One-quarter of the top business process outsourcing (BPO) operatives will not exist as separate entities by 2012, according to Gartner. Market exit, acquisitions, and the ascent of new vendors will rearrange the BPO provider landscape in the coming years.
The research and advisory firm cautioned enterprises and said they should look for warning signs when evaluating BPO vendors to mitigate risk.
“As providers are exposed to the economic crisis, loss-making contracts, and an inability to adapt to standardised delivery models, many will struggle to survive in their current form. Some will be acquired and some will exit the market completely to be replaced by dynamic new players delivering BPO as automated, utility services,” said Robert H Brown, research vice president at Gartner.
Gartner identified six key signposts to watch for that might herald the predicted market shakeout. The first, is the unprofitable contract portfolio, largely stemming from too-much, too-soon pursuit of deals without much thought as to how to transition them to a standardised, rationalised, profitable state of ongoing operations.
Losing marquee or major customer, is another reason that can be a leading indicator of trouble, especially if the remaining portfolio of business is small.
The report further noted that some heavily leveraged — or risk adverse — vendors may be unable to obtain the necessary investment needed to bid on a business opportunity.
In addition to the costs of the bid and proposal, large BPO deals usually require significant amounts of upfront cash investment on the part of the vendor.
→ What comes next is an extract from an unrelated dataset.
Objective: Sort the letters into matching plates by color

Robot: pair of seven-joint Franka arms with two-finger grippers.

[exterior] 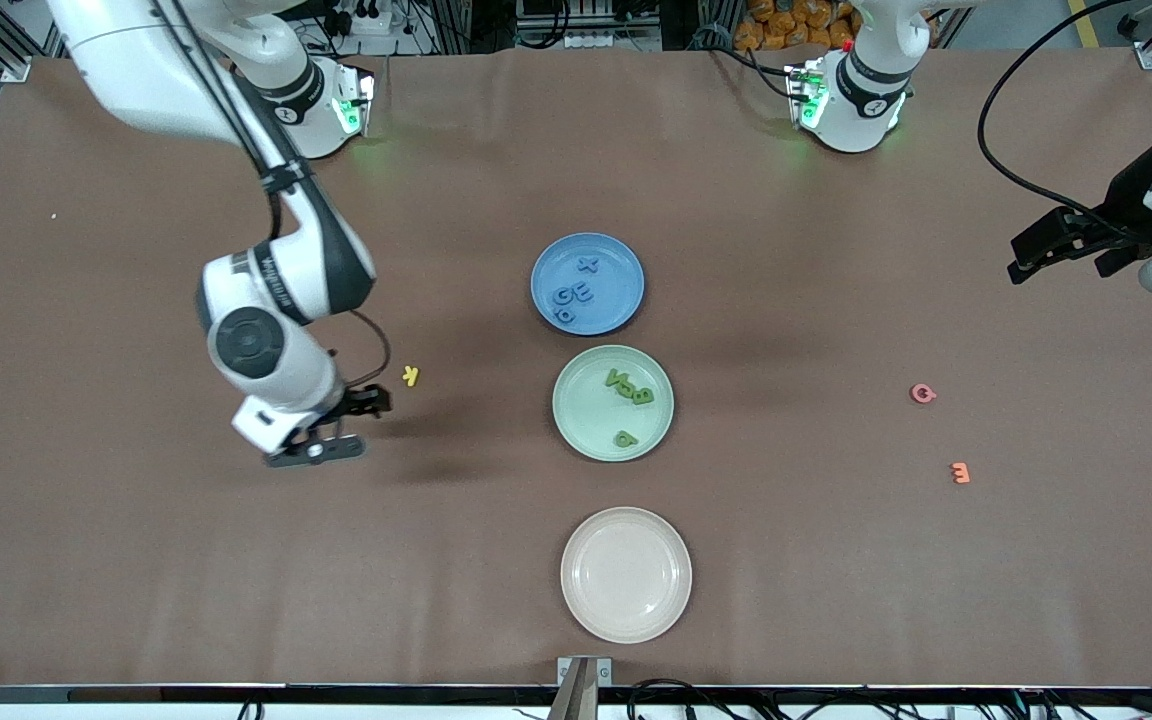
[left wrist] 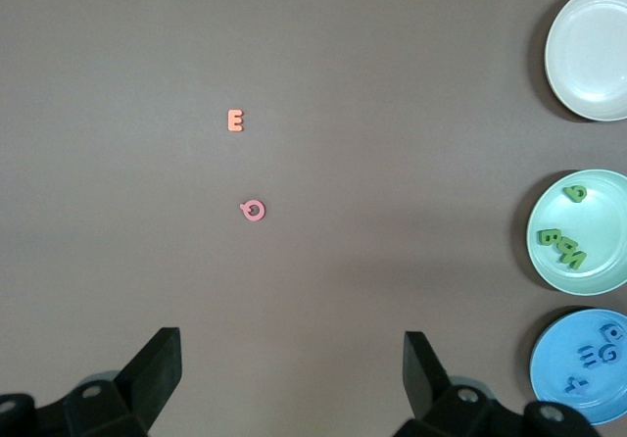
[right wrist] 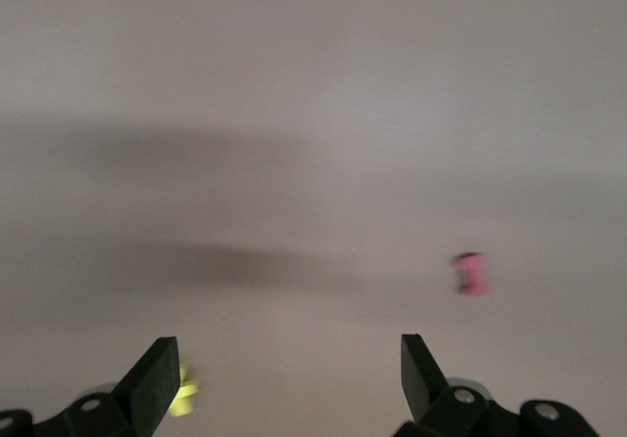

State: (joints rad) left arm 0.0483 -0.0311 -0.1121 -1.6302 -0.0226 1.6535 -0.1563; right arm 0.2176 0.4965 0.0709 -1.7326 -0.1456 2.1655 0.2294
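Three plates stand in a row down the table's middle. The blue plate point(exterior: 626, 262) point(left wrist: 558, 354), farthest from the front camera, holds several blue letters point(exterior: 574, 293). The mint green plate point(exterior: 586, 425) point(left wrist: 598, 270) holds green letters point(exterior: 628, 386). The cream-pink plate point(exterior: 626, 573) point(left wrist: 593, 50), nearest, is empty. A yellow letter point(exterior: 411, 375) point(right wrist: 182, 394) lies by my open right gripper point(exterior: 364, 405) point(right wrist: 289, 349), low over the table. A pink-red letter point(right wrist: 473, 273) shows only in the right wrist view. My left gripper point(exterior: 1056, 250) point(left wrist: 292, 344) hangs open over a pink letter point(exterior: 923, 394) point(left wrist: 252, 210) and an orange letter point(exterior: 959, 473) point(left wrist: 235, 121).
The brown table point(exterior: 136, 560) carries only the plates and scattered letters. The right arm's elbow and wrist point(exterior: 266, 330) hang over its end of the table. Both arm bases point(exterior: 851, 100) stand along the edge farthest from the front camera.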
For this reason, more providers are making investments in platform-intensive approaches to BPO that require buyers to adopt their standard platform and service-level agreements, as opposed to the "lift-and-shift" strategy.
Heavily leveraged vendors still invested in the lift-and-shift approach are the most likely to run into problems acquiring funding. Add to this cancellation rates among Gartner’s annual BPO buyer survey in 2008 rose sharply from the 2007 data.
Therefore, Gartner advises buyers to build exit strategies into contracts and develop contingencies for contract termination, especially before signing the deal. BPO switching costs can be steep, so it’s important to understand contractual issue escalation procedures to ensure that all rational options are exhausted before initiating legal and/or termination discussions.